- [Action item] Read the data below. Then repeat all of it exactly.

- [Dataset excerpt]
--- --- ---

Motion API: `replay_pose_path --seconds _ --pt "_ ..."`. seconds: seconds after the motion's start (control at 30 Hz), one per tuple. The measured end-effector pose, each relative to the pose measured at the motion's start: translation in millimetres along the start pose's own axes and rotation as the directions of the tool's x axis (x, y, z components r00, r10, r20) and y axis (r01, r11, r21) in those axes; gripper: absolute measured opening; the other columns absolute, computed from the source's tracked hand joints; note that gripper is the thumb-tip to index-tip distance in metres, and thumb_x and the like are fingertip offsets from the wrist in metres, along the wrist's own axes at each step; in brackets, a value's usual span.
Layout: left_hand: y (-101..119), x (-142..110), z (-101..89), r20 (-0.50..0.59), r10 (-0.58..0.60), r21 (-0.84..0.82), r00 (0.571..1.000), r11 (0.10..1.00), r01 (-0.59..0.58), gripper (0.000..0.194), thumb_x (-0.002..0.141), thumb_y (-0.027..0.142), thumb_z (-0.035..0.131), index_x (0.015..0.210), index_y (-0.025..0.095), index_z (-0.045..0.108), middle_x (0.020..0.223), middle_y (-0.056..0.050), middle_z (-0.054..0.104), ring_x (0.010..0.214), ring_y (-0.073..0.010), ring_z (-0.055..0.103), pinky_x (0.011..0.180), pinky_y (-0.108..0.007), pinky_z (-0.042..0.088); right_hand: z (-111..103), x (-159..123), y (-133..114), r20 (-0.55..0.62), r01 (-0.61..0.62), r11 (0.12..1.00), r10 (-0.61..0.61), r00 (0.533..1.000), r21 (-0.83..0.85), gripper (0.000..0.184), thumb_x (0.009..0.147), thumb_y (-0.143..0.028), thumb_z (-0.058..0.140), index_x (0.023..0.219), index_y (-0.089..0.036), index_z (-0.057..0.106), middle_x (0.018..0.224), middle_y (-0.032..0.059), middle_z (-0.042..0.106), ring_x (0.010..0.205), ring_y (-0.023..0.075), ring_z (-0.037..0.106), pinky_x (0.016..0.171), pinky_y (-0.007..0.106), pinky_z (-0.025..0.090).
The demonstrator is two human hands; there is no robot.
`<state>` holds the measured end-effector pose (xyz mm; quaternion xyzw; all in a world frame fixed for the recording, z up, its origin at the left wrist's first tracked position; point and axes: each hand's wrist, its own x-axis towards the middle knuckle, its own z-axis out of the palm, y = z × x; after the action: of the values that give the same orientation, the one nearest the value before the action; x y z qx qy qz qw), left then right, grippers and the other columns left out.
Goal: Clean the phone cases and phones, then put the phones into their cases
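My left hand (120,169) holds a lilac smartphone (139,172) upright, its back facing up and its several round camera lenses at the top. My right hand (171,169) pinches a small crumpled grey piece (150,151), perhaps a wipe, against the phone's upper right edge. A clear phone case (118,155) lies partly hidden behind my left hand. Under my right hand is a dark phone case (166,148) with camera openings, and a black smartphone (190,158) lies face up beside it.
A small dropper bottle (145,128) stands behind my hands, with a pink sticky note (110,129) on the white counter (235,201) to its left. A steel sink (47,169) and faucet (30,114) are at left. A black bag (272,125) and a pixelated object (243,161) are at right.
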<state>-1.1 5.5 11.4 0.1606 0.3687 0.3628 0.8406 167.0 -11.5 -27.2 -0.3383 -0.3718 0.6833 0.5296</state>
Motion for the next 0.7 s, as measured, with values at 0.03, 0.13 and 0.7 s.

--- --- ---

- [Solution for this exercise]
Motion API: `replay_pose_path --seconds _ --pt "_ ..."`. seconds: seconds after the motion's start (control at 30 Hz), one per tuple. The measured end-effector pose, each relative to the pose measured at the motion's start: translation in millimetres along the start pose's own axes and rotation as the directions of the tool's x axis (x, y, z components r00, r10, r20) and y axis (r01, r11, r21) in those axes; gripper: absolute measured opening; the other columns absolute, computed from the source's tracked hand joints; note that gripper is the thumb-tip to index-tip distance in metres, and thumb_x and the like are fingertip offsets from the wrist in metres, along the wrist's own axes at each step; in brackets, a value's usual span.
Layout: left_hand: y (-101..119), x (-142..110), z (-101..89), r20 (-0.50..0.59), r10 (-0.58..0.60), r21 (-0.84..0.82), r00 (0.571..1.000), r11 (0.10..1.00), r01 (-0.59..0.58), gripper (0.000..0.194), thumb_x (-0.002..0.141), thumb_y (-0.027..0.142), thumb_z (-0.035..0.131), index_x (0.015..0.210), index_y (-0.025..0.095), index_z (-0.045..0.108), middle_x (0.020..0.223), middle_y (-0.056..0.050), middle_z (-0.054..0.104), ring_x (0.010..0.214), ring_y (-0.073..0.010), ring_z (-0.055..0.103), pinky_x (0.011..0.180), pinky_y (-0.108..0.007), pinky_z (-0.042..0.088); right_hand: z (-111..103), x (-159..123), y (-133..114), r20 (-0.55..0.62), r01 (-0.61..0.62), r11 (0.12..1.00), r10 (-0.61..0.61), r00 (0.533..1.000), r21 (-0.83..0.85), gripper (0.000..0.184), thumb_x (0.009..0.147), thumb_y (-0.143..0.028), thumb_z (-0.058..0.140), index_x (0.023..0.219), index_y (-0.089..0.036), index_z (-0.057..0.106), middle_x (0.018..0.224), middle_y (-0.032..0.059), middle_z (-0.042..0.106), ring_x (0.010..0.205), ring_y (-0.023..0.075), ring_z (-0.037..0.106), pinky_x (0.016..0.171), pinky_y (-0.007..0.106), pinky_z (-0.025..0.090).
The demonstrator is two human hands; there is no robot.
`<state>` holds the measured end-effector pose (xyz mm; quaternion xyzw; all in a world frame fixed for the recording, z up, its origin at the left wrist's first tracked position; point and axes: each hand's wrist, its own x-axis towards the middle knuckle, its own z-axis out of the palm, y = z × x; after the action: of the values that give the same orientation, the one nearest the value before the action; x y z qx qy qz qw), left then right, grippers and the other columns left out.
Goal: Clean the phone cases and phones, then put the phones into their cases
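My left hand (120,169) holds a lilac smartphone (139,172) upright, its back facing up and its several round camera lenses at the top. My right hand (171,169) pinches a small crumpled grey piece (150,151), perhaps a wipe, against the phone's upper right edge. A clear phone case (118,155) lies partly hidden behind my left hand. Under my right hand is a dark phone case (166,148) with camera openings, and a black smartphone (190,158) lies face up beside it.
A small dropper bottle (145,128) stands behind my hands, with a pink sticky note (110,129) on the white counter (235,201) to its left. A steel sink (47,169) and faucet (30,114) are at left. A black bag (272,125) and a pixelated object (243,161) are at right.
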<state>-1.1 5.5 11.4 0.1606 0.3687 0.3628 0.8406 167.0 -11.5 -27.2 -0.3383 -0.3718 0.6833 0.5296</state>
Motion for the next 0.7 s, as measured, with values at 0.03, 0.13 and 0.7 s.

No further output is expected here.